The amount owed under the Debenture, including amounts owed upon the occurrence of an event of default, may be converted, in whole or part, by the holder, into common stock of the Company, at a conversion price of $0.40 per share (the “Conversion Price”), provided that the outstanding amount of the Debenture automatically converts into common stock of the Company upon the closing of a Qualified Offering, at the lower of (i) the Conversion Price; and (ii) 75% of the offering price of the Qualified Offering. The conversion of the Debenture is subject to a beneficial ownership limitation of 4.99%, preventing such conversion by the holder thereof, if such exercise would result in such holder and its affiliates, exceeding ownership of 4.99% of our common stock, which percentage may be increased to up to 9.99%, with at least 61 days prior written notice by the holder thereof.

 

The Debenture  includes customary events of default, including a bankruptcy, a failure to pay amounts when due, breach of the Debenture or any other transaction document which are not timely cured, certain defaults greater than $150,000 in value, a change of control of the Company, a fundamental transaction or the sale of 50% of more of the Company’s assets, each without the consent of the holder, a Depository Trust Company or similar “chill” on the Company’s common stock, or certain monetary judgments in excess of $50,000.

 

Offering Warrants

 

The Warrants, which are evidenced by a Common Stock Purchase Warrant (the “Warrant Agreement”), have an exercise price of $0.40 per share (the closing sales price of the Company’s common stock on July 30, 2021, the last trading day prior to the parties’ entry into the Purchase Agreement), and may be exercised at any time from the grant date of the Warrants until August 3, 2026. The total number of shares of common stock issuable upon exercise of the warrants equals 100% of the total initial shares of common stock issuable upon conversion of the Debenture. The Warrants have cashless exercise rights if when exercised, and following the six-month anniversary of the closing of the Offering, a registration statement registering the shares of common stock issuable upon exercise thereof, is not effective with the Securities and Exchange Commission. The exercise of the Warrants is subject to a beneficial ownership limitation of 4.99%, preventing such exercise by the holder thereof, if such exercise would result in such holder and its affiliates, exceeding ownership of 4.99% of our common stock, which percentage may be increased to up to 9.99% with at least 61 days prior written notice by the holder thereof.

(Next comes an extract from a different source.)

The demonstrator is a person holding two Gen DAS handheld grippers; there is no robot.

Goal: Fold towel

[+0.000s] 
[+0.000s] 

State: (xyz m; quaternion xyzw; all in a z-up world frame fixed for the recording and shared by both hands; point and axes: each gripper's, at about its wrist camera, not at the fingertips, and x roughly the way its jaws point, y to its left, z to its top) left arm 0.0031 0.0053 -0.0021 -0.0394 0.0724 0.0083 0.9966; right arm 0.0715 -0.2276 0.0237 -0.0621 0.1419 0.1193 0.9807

The Warrants contain anti-dilution rights such that if we issue, or are deemed to have issued, common stock or common stock equivalents at a price less than the then exercise price of the Warrants, subject to certain customary exceptions and the sale of up to $1.5 million in private transactions, the exercise price of the Warrants is automatically reduced to such lower value, and the number of shares of common stock issuable upon exercise thereafter is adjusted proportionately so that the aggregate exercise price payable upon exercise of such Warrants is the same prior to and after such reduction in exercise price. As a result, the effect of the anti-dilution right may cause significant dilution to existing shareholders.

 

Leak-Out Agreement

 

In connection with the Offering, the Investor entered into a Leak-Out Agreement with the Company, whereby such Investor agreed that from the date of the Purchase Agreement, until September 30, 2021, that neither it, nor any of its affiliates, would sell, trade or dispose of any of the Company’s common stock in an amount in excess of 10% of the trading volume of the Company’s common stock on any trading day, subject to certain exceptions.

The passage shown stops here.